+++ Given entries +++
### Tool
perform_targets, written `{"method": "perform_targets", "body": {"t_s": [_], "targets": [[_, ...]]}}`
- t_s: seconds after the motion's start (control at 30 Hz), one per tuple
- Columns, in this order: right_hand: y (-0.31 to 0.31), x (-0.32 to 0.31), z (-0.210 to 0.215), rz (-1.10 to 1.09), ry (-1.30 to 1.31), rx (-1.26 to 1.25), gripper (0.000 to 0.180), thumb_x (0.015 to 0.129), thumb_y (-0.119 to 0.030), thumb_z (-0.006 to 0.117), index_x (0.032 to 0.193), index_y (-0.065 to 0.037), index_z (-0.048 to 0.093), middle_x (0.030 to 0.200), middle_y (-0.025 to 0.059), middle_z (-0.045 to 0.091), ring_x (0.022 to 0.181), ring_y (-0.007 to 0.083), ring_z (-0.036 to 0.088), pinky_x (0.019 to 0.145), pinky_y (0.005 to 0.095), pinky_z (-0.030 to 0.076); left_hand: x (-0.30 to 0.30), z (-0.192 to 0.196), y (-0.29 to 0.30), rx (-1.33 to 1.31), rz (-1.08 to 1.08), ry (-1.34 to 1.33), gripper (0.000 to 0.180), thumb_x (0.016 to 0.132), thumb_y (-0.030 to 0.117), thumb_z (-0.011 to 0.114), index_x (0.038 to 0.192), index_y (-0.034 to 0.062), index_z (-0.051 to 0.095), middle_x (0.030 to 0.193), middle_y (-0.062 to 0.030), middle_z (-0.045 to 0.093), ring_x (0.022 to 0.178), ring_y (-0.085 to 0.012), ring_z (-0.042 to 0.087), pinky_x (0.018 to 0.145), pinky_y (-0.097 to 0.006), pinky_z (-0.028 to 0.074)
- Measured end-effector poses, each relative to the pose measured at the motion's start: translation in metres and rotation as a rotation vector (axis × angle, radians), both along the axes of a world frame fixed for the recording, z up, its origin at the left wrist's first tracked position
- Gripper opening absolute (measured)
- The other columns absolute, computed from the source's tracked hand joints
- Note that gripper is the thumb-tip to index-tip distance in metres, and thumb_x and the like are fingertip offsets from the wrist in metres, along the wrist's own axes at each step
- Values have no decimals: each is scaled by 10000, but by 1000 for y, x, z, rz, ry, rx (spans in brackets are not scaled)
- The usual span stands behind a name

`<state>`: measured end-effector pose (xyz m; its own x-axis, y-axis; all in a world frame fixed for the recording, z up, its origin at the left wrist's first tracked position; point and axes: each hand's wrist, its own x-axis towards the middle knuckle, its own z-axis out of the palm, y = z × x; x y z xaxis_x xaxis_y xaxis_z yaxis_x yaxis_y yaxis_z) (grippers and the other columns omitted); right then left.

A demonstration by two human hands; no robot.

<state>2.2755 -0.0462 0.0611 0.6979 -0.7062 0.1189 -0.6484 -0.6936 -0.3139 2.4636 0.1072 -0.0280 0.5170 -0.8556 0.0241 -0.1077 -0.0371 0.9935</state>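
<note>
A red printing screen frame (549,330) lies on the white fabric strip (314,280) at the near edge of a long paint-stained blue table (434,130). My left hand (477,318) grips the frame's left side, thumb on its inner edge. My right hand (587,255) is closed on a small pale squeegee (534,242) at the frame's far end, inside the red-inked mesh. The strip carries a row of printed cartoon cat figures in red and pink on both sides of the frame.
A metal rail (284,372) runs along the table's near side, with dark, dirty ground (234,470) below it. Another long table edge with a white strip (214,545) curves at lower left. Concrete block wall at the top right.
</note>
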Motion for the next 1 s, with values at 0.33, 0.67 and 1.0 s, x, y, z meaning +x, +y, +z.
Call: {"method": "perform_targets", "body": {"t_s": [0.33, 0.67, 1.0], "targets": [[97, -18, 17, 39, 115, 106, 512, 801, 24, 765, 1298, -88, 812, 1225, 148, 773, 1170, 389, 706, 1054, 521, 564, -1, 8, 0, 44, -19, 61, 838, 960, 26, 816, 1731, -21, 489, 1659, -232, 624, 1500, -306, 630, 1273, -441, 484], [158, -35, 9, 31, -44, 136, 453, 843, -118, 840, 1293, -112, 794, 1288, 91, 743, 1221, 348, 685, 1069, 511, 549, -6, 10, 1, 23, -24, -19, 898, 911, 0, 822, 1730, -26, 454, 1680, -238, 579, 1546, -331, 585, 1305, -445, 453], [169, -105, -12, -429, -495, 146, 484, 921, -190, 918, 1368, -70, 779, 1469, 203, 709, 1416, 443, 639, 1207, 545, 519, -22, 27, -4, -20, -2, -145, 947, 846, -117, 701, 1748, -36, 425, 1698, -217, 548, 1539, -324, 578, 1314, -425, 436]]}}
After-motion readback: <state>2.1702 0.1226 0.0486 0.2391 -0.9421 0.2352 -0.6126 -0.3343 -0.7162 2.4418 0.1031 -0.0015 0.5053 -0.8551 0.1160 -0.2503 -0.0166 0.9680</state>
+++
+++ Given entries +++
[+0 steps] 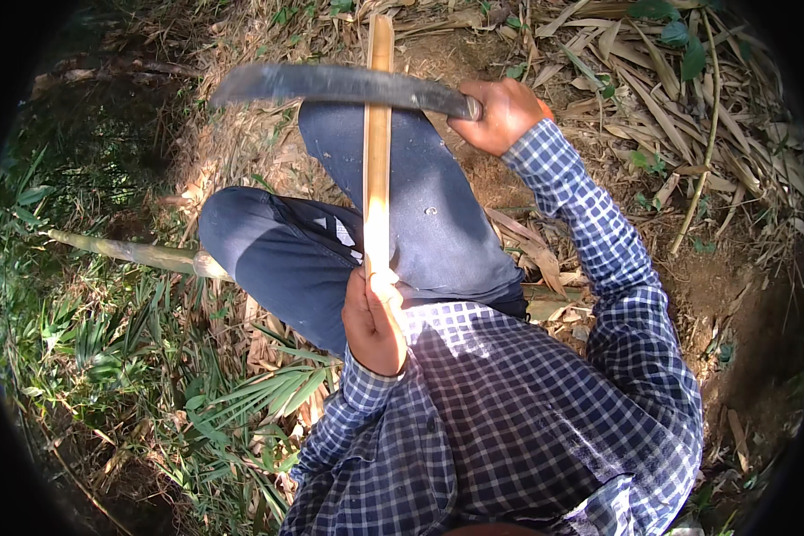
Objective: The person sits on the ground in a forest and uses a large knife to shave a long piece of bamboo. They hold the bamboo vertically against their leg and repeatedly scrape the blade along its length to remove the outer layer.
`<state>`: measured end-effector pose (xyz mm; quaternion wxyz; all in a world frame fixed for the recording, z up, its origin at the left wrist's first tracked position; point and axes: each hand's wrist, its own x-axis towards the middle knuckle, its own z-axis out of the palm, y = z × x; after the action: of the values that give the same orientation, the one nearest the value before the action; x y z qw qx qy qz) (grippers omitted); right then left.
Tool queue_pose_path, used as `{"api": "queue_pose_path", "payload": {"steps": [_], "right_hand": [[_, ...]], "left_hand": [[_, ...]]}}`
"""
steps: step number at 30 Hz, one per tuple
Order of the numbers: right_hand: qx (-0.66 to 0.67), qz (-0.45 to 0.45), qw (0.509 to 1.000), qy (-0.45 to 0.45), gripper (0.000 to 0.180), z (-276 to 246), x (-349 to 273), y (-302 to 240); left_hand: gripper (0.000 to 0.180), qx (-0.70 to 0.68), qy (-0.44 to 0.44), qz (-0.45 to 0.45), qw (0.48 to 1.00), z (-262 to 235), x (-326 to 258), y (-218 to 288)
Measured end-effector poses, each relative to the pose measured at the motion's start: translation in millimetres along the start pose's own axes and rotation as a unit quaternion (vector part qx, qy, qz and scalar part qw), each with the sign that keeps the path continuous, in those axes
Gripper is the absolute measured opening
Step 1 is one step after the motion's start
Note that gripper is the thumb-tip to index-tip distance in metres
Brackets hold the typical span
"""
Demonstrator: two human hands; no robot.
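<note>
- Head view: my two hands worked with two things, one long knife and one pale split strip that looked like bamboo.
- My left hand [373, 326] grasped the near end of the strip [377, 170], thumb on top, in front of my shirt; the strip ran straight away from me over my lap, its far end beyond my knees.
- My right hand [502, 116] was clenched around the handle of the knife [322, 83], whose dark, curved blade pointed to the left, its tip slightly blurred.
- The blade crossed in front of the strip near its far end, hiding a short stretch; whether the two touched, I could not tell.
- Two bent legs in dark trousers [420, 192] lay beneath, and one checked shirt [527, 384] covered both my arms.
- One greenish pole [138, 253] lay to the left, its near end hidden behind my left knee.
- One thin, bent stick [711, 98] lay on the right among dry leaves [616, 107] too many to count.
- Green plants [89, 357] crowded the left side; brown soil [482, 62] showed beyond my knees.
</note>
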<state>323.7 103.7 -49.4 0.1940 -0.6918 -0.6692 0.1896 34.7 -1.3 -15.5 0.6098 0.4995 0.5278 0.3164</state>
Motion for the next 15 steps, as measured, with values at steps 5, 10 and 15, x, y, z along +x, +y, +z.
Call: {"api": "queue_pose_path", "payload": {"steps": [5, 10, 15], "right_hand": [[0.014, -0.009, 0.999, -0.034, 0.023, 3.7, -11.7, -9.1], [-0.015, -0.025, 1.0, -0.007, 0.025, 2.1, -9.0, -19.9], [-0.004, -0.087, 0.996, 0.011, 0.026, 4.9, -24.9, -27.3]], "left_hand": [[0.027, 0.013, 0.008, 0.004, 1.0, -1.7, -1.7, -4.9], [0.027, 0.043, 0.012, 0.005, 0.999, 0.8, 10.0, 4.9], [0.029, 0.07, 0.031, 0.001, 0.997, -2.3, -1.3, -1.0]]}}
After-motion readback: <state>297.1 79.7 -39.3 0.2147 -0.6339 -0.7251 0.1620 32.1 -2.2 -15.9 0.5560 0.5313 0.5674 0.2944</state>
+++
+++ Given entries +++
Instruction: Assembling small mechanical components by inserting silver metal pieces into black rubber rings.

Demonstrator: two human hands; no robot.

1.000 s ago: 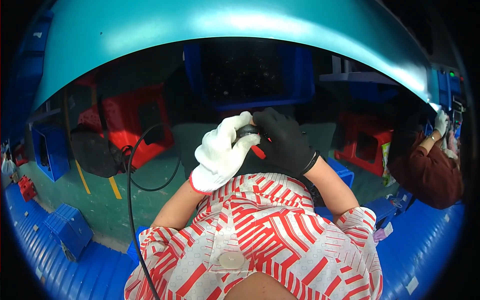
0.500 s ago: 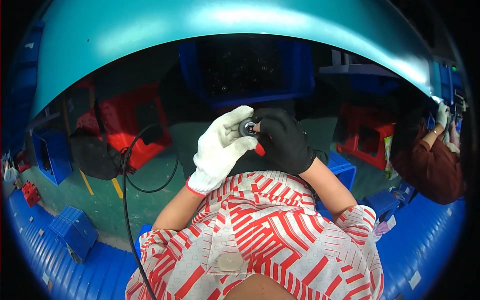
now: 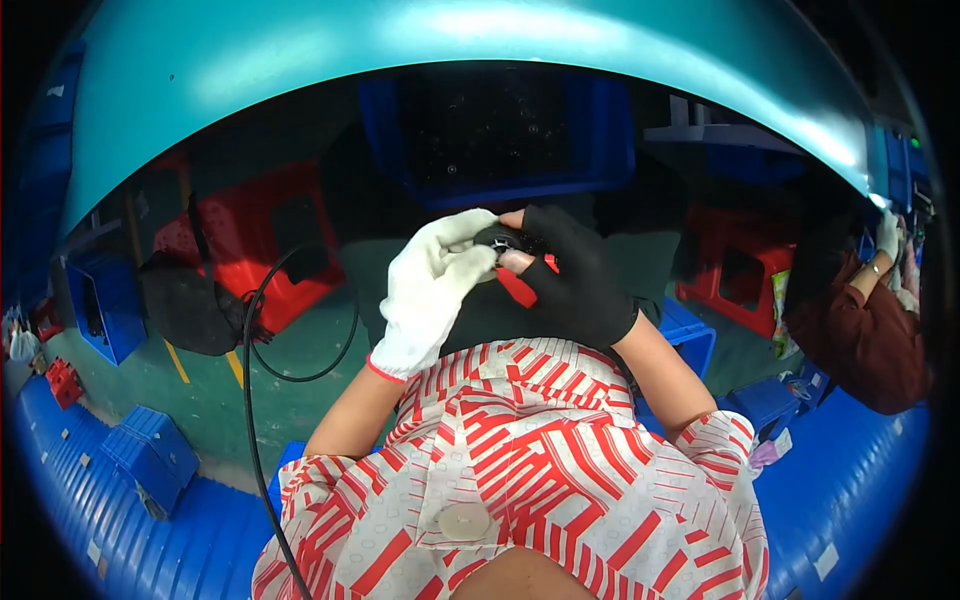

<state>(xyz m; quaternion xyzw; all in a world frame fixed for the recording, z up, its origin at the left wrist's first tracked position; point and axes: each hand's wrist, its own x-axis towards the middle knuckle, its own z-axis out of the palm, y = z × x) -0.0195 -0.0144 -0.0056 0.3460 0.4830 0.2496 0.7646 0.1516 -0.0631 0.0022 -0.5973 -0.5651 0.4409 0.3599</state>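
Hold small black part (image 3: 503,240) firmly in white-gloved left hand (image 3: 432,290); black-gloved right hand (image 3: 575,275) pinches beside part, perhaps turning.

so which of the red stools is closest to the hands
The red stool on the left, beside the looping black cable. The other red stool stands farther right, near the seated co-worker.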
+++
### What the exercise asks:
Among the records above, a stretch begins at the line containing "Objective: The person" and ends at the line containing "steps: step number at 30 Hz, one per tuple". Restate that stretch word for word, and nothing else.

### Solution to this exercise:
Objective: The person sits on the ground in a forest and uses a large knife to shave a long piece of bamboo. They hold the bamboo vertically against their leg and repeatedly scrape the blade along its length to remove the outer layer.
`<state>`: measured end-effector pose (xyz mm; quaternion wxyz; all in a world frame fixed for the recording, z up, its origin at the left wrist's first tracked position; point and axes: each hand's wrist, its own x-axis towards the middle knuckle, its own z-axis out of the palm, y = z × x; after the action: of the values that give the same orientation, the one nearest the value before the action; x y z qw qx qy qz) (grippers omitted); right then left.
Tool queue_pose_path, used as `{"api": "queue_pose_path", "payload": {"steps": [_], "right_hand": [[_, ...]], "left_hand": [[_, ...]]}}`
"""
steps: step number at 30 Hz, one per tuple

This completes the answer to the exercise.